-- BRIEF --
The complete listing, repeated precisely, must form the answer.
+++ DATA EXCERPTS
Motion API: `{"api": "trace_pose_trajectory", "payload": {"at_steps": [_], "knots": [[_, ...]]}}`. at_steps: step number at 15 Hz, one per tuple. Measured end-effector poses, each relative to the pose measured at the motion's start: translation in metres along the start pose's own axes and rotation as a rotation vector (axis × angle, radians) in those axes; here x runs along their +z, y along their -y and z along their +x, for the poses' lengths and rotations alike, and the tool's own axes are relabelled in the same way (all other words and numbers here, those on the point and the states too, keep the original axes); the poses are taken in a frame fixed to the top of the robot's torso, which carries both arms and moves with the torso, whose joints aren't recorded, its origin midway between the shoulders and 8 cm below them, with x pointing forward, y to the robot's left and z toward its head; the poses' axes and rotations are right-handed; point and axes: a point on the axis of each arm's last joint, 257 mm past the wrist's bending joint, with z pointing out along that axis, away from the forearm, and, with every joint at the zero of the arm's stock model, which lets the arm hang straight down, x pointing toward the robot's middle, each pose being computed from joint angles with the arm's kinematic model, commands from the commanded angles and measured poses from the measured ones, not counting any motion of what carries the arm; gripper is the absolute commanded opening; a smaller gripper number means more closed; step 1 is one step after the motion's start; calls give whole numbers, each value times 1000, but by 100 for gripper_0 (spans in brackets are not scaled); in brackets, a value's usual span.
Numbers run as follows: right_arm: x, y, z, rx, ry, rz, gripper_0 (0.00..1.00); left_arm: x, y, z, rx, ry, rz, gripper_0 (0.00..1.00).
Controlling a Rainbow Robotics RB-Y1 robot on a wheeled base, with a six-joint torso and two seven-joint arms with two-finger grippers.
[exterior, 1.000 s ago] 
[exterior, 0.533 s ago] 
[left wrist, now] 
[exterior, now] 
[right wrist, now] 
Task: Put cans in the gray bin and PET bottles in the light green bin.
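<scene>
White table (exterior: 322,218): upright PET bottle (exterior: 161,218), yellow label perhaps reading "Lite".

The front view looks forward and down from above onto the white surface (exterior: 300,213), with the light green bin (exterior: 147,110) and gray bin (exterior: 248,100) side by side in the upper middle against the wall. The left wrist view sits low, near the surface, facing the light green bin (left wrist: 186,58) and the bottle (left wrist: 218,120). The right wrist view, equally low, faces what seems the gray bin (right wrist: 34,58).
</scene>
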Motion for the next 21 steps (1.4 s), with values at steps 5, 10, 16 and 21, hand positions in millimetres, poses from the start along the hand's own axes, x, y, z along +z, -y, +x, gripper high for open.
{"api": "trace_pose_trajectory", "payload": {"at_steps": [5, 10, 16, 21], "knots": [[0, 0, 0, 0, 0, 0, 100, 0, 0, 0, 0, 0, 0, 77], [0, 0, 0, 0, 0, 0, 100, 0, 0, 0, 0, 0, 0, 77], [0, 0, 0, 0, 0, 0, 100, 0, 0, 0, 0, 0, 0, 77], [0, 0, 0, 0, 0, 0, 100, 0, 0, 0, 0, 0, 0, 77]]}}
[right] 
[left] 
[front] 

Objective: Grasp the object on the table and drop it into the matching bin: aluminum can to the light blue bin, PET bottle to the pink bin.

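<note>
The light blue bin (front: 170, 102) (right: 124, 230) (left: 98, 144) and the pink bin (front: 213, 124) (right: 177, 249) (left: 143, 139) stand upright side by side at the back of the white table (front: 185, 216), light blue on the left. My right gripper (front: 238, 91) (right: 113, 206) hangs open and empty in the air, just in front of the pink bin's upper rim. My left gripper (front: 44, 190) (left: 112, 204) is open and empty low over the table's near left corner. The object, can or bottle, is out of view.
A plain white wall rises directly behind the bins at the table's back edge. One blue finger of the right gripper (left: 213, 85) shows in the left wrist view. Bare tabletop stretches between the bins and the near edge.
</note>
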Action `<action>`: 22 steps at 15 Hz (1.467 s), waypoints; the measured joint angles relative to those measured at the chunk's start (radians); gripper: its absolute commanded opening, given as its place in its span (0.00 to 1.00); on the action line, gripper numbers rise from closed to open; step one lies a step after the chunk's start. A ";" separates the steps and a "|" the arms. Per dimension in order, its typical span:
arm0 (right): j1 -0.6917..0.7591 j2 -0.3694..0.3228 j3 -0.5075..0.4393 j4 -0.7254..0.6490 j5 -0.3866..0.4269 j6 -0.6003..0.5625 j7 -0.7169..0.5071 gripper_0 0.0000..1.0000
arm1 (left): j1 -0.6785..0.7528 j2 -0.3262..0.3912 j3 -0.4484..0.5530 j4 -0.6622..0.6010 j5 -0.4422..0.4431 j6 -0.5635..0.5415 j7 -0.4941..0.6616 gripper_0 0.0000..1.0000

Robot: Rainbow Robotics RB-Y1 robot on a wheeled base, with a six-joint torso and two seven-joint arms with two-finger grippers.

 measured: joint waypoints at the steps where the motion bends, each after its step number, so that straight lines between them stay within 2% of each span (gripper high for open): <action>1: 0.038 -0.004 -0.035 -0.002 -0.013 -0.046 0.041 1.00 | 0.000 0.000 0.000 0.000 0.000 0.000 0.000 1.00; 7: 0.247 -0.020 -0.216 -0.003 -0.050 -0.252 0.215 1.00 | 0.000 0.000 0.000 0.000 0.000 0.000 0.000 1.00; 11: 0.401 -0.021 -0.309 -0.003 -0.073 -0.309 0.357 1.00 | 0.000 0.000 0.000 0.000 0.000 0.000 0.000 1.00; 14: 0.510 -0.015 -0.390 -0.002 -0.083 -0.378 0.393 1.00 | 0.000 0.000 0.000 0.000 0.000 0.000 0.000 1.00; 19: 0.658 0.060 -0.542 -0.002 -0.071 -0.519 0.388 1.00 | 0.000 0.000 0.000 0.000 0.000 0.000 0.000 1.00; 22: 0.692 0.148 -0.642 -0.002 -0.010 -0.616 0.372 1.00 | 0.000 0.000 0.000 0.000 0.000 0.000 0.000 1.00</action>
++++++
-- REPLY --
Motion API: `{"api": "trace_pose_trajectory", "payload": {"at_steps": [_], "knots": [[_, ...]]}}`. at_steps: step number at 15 Hz, one per tuple. Measured end-effector poses, each relative to the pose measured at the motion's start: translation in metres along the start pose's own axes and rotation as a rotation vector (axis × angle, radians) in those axes; here x runs along their +z, y along their -y and z along their +x, for the poses' lengths and rotations alike, and the tool's own axes are relabelled in the same way (all other words and numbers here, those on the point and the states too, keep the original axes); the poses are taken in a frame fixed to the top of the robot's torso, which carries both arms and moves with the torso, whose joints aren't recorded, its origin midway between the shoulders and 8 cm below them, with x pointing forward, y to the robot's left and z toward its head; the poses' axes and rotations are right-handed; point and axes: a point on the axis of each arm's last joint, 257 mm past the wrist's bending joint, with z pointing out along that axis, away from the forearm, and, with every joint at the zero of the arm's stock model, which lets the arm hang straight down, x pointing toward the robot's middle, each pose being computed from joint angles with the arm's kinematic model, commands from the commanded angles and measured poses from the measured ones, not counting any motion of what carries the arm; gripper is the absolute commanded opening; a smaller gripper number means more closed; step 1 is one step after the motion's start; calls give whole numbers, each value times 1000, but by 100 for gripper_0 (spans in brackets are not scaled); in brackets, a value's usual span.
Numbers run as follows: right_arm: x, y, z, rx, ry, rz, gripper_0 (0.00..1.00); left_arm: x, y, z, rx, ry, rz, gripper_0 (0.00..1.00).
Controlling a Rainbow Robotics RB-Y1 robot on a wheeled base, with a six-joint torso and two seven-joint arms with two-finger grippers.
[exterior, 1.000 s ago] 
[exterior, 0.533 s ago] 
[left wrist, now] 
[exterior, now] 
[right wrist, now] 
Task: Put cans in the gray bin and PET bottles in the light green bin.
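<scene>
White table (exterior: 322,218): upright PET bottle (exterior: 161,218), yellow label perhaps reading "Lite".

The front view looks forward and down from above onto the white surface (exterior: 300,213), with the light green bin (exterior: 147,110) and gray bin (exterior: 248,100) side by side in the upper middle against the wall. The left wrist view sits low, near the surface, facing the light green bin (left wrist: 186,58) and the bottle (left wrist: 218,120). The right wrist view, equally low, faces what seems the gray bin (right wrist: 34,58).
</scene>
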Motion for the next 21 steps (1.4 s), with values at steps 5, 10, 16 and 21, hand positions in millimetres, poses from the start along the hand's own axes, x, y, z along +z, -y, +x, gripper high for open.
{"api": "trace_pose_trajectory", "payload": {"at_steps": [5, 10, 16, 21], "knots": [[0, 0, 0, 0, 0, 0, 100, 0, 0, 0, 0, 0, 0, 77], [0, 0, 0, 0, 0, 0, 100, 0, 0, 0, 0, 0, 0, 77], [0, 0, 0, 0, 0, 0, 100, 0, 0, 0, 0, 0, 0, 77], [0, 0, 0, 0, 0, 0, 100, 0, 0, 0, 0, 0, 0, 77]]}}
[right] 
[left] 
[front] 

Objective: Grasp the object on the table and drop it into the matching bin: aluminum can to the light blue bin, PET bottle to the pink bin.

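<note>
The light blue bin (front: 170, 102) (right: 124, 230) (left: 98, 144) and the pink bin (front: 213, 124) (right: 177, 249) (left: 143, 139) stand upright side by side at the back of the white table (front: 185, 216), light blue on the left. My right gripper (front: 238, 91) (right: 113, 206) hangs open and empty in the air, just in front of the pink bin's upper rim. My left gripper (front: 44, 190) (left: 112, 204) is open and empty low over the table's near left corner. The object, can or bottle, is out of view.
A plain white wall rises directly behind the bins at the table's back edge. One blue finger of the right gripper (left: 213, 85) shows in the left wrist view. Bare tabletop stretches between the bins and the near edge.
</note>
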Action `<action>`: 22 steps at 15 Hz (1.467 s), waypoints; the measured joint angles relative to those measured at the chunk's start (radians); gripper: its absolute commanded opening, given as its place in its span (0.00 to 1.00); on the action line, gripper numbers rise from closed to open; step one lies a step after the chunk's start. A ";" separates the steps and a "|" the arms. Per dimension in order, its typical span:
arm0 (right): j1 -0.6917..0.7591 j2 -0.3694..0.3228 j3 -0.5075..0.4393 j4 -0.7254..0.6490 j5 -0.3866..0.4269 j6 -0.6003..0.5625 j7 -0.7169..0.5071 gripper_0 0.0000..1.0000
arm1 (left): j1 -0.6785..0.7528 j2 -0.3262..0.3912 j3 -0.4484..0.5530 j4 -0.6622..0.6010 j5 -0.4422..0.4431 j6 -0.5635..0.5415 j7 -0.4941..0.6616 gripper_0 0.0000..1.0000

Robot: Rainbow Robotics RB-Y1 robot on a wheeled base, with a six-joint torso and two seven-joint arms with two-finger grippers.

 measured: joint waypoints at the steps where the motion bends, each after its step number, so that straight lines between them stay within 2% of each span (gripper high for open): <action>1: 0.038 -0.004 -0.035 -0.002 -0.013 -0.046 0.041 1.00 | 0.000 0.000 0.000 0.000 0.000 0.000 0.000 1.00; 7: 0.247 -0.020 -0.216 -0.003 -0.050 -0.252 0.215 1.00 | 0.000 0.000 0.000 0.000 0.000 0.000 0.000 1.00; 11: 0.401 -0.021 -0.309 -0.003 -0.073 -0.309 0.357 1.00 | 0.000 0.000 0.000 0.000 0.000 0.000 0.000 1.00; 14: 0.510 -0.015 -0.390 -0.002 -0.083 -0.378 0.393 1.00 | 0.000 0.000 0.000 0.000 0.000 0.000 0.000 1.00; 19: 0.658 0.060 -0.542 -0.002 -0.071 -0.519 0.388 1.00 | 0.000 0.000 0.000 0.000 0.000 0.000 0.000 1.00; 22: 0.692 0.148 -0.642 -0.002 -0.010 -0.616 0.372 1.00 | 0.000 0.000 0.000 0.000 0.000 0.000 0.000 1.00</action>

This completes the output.